So, you know, a little verbose, but can't start a lawsuit against a state if you're a citizen of another state, right?
Right.
Very specific, but again,
Hans is not trying to sue another state.
He's trying to sue the state that he lives in.
Right.
For our lay listeners, there's sort of two big ways you get into federal court.
One is called diversity jurisdiction.
That is like when, you know, a citizen of Connecticut sues a citizen of New York.
And it's like, well, the New Yorker doesn't feel like they can get a fair trial in Connecticut.
And the Connecticut resident doesn't feel like they can get a fair trial in New York.

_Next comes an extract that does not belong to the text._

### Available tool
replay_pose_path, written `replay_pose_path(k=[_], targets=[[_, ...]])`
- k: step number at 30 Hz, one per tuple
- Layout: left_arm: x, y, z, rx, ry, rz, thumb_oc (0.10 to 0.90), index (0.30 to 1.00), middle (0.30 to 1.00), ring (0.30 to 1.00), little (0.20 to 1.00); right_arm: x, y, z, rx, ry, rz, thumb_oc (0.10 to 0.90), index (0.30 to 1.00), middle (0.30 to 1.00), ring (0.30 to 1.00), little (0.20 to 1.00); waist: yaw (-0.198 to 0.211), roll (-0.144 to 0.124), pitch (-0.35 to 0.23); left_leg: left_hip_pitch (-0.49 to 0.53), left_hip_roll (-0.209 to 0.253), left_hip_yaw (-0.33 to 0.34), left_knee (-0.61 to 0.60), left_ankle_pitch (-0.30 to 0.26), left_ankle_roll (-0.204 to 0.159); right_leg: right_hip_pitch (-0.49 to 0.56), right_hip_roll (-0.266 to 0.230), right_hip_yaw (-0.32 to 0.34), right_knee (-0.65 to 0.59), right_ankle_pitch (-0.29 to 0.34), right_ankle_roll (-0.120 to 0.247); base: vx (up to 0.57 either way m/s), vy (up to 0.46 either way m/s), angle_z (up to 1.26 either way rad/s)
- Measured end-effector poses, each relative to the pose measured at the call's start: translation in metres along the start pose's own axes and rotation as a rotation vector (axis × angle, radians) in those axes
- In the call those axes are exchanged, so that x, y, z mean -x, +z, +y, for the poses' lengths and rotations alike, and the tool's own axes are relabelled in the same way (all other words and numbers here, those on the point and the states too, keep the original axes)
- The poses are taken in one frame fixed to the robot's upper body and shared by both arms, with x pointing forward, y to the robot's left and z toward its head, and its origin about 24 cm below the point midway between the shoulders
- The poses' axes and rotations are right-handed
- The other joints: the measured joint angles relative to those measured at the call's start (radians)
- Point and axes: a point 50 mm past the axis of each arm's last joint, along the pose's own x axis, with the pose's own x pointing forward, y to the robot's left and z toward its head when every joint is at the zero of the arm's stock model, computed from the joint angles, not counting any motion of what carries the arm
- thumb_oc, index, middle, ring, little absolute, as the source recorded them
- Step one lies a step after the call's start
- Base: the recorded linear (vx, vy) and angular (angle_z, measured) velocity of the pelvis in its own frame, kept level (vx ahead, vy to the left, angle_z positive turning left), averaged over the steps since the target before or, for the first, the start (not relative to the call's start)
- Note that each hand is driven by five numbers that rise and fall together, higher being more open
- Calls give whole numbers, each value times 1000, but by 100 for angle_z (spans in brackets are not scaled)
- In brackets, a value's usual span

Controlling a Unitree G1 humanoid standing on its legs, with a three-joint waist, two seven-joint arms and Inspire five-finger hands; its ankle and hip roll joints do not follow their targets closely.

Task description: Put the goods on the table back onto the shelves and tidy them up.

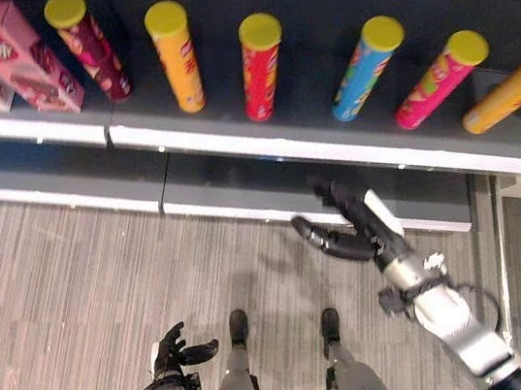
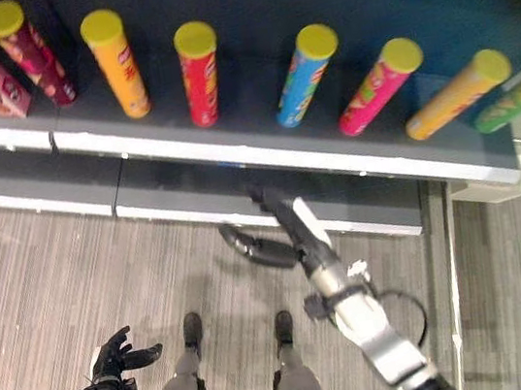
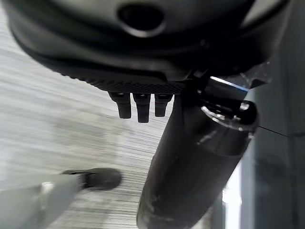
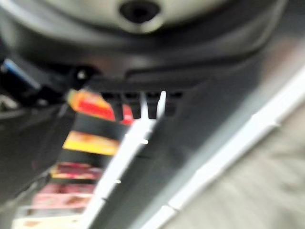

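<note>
Seven tall cardboard crisp tubes with yellow plastic lids (image 1: 264, 65) are seen upright in a spaced row on the dark matte shelf (image 1: 233, 140), just beyond the right hand (image 1: 349, 226). Pink cardboard boxes (image 1: 13, 50) stand far off to that hand's left. The right hand is extended with fingers straight, nothing held. The left hand (image 1: 176, 353) hangs low, loosely open, empty. Shelving appears largely done; perhaps spacing remains.

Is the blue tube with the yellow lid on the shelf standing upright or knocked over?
Upright. The blue tube with the yellow lid stands on its base on the dark shelf, lid on top, like the other tubes in its row.
</note>
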Motion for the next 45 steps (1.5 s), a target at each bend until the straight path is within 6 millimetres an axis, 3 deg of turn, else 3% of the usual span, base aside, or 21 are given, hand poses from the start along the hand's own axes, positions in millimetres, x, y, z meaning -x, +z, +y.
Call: replay_pose_path(k=[2,7,10,12,14,15,16,18,20,22,24,25,28,31,34,36,40,42,45], targets=[[2,-4,-3,-5,-15,7,800,900,900,900,900,4,-12,-3,39,38,61,800,900,900,900,900,-6,12,-37,12,5,6,0,-9,-1,6,2,7,0,-1,1,43,-18,-19],[9,-11,-7,-42,-65,-8,800,900,900,900,900,-1,-19,-10,89,69,87,800,900,900,900,900,1,31,-94,38,24,7,-1,-11,-5,31,19,4,0,-7,-1,35,-27,-1],[14,-17,-5,-68,-75,-11,800,900,900,900,900,7,-44,-12,93,83,200,800,900,900,900,900,5,30,-117,41,27,8,0,-9,-4,33,22,5,0,-7,-1,12,-37,-1],[23,-8,4,-86,-82,-86,800,900,900,900,900,24,-75,-9,48,34,322,800,900,900,900,900,3,22,-122,45,29,11,0,-7,-1,36,22,6,-1,-7,-2,21,-25,-3],[29,26,17,-125,-92,-248,800,900,900,900,900,73,-128,-5,50,26,634,800,900,900,900,900,5,25,-123,67,26,26,-2,-15,0,49,20,21,-1,-8,0,84,-55,-20],[31,45,25,-126,-83,-326,800,900,900,900,900,104,-148,0,14,-3,754,800,900,900,900,900,-7,25,-124,84,29,36,-1,-25,-1,59,19,30,-1,-15,9,89,-74,-27],[33,59,35,-76,-42,-383,800,900,900,900,900,150,-171,15,-100,-114,927,800,900,900,900,900,-30,23,-143,108,36,38,-4,-41,-5,74,23,32,-1,-29,6,76,-89,-34],[32,70,43,-14,6,-420,800,900,900,900,900,213,-187,32,-133,-115,1180,800,900,900,900,900,-53,25,-196,116,50,61,-6,-55,-9,71,35,54,-7,-32,5,49,-78,-36],[30,90,43,38,28,-480,800,900,900,900,900,252,-188,47,-149,-76,1306,800,900,900,900,900,-97,25,-202,114,71,70,-6,-49,-13,63,56,59,-7,-31,3,28,-74,-25],[25,103,35,76,13,-506,800,900,900,900,900,260,-191,59,-179,-59,1364,800,900,900,900,900,-107,19,-201,112,87,93,-6,-45,-26,45,73,81,-8,-23,-7,13,-66,-34],[22,111,31,86,2,-516,800,900,900,900,900,252,-195,64,-189,-42,1375,800,900,900,900,900,-123,19,-199,102,98,101,-6,-45,-27,30,84,85,-8,-17,-15,-29,-41,-22],[20,116,29,87,6,-524,800,900,900,900,900,237,-196,63,-180,-29,1334,800,900,900,900,900,-139,23,-197,87,105,105,-6,-41,-32,11,92,89,-8,-11,-23,-41,-45,-16],[18,120,27,98,25,-528,800,900,900,900,900,214,-195,57,-168,-53,1252,800,900,900,900,900,-139,30,-181,74,113,118,-5,-38,-36,-12,101,103,-8,-4,-30,-33,-43,-14],[18,130,28,121,69,-555,800,900,900,900,900,182,-192,48,-158,-88,1151,800,900,900,900,900,-132,39,-130,41,121,124,-1,-27,-47,-46,108,109,-7,7,-35,-9,-54,-7],[18,141,29,154,104,-580,800,900,900,900,900,169,-191,46,-172,-119,1119,800,900,900,900,900,-131,29,-86,34,128,126,-1,-26,-49,-54,119,110,-8,8,-36,0,-67,-3],[19,161,33,200,143,-634,800,900,900,900,900,152,-188,49,-173,-108,1075,800,900,900,900,900,-128,8,-48,12,130,127,0,-18,-60,-77,124,110,-6,17,-47,6,-35,-5],[20,171,33,229,149,-654,800,900,900,900,900,148,-187,48,-173,-123,1063,800,900,900,900,900,-132,3,-38,13,130,134,0,-18,-60,-76,124,109,-1,19,-50,-2,-28,0],[21,186,36,244,165,-692,800,900,900,900,900,145,-186,48,-183,-131,1050,800,900,900,900,900,-130,2,-23,12,130,134,0,-18,-60,-77,125,109,-1,19,-50,-24,-41,1],[26,218,57,233,229,-791,800,900,900,900,900,136,-183,45,-192,-146,1008,800,900,900,900,900,-133,4,-10,-11,132,134,-1,-18,-61,-101,128,109,-2,14,-44,-9,-54,-1]])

So you hear it in federal court.
That's called diversity jurisdiction because there's a diversity of states.
That stems from back in the day when like a Connecticut state court would be like, well, I love this guy from Connecticut.
This is my homie from Connecticut.
I hate that fucking guy from New York.
That's right.
And the other big way is called like federal question jurisdiction, which is like federal courts hear questions about federal law, the Constitution, federal statutes, etc.
I think a very reasonable way to read the 11th Amendment is that diversity jurisdiction does not extend to suing another state.
Right.
Like you can sue another person
in another state, but you can't just sue another state.
Right.
That's not going to get you into federal court.
Right.
I think that's a very reasonable reading of 11th Amendment.
Right.
So just to sort of understand the principles behind the 11th Amendment, part of it is this sort of antiquated concept about state sovereignty that you can trace through English common law.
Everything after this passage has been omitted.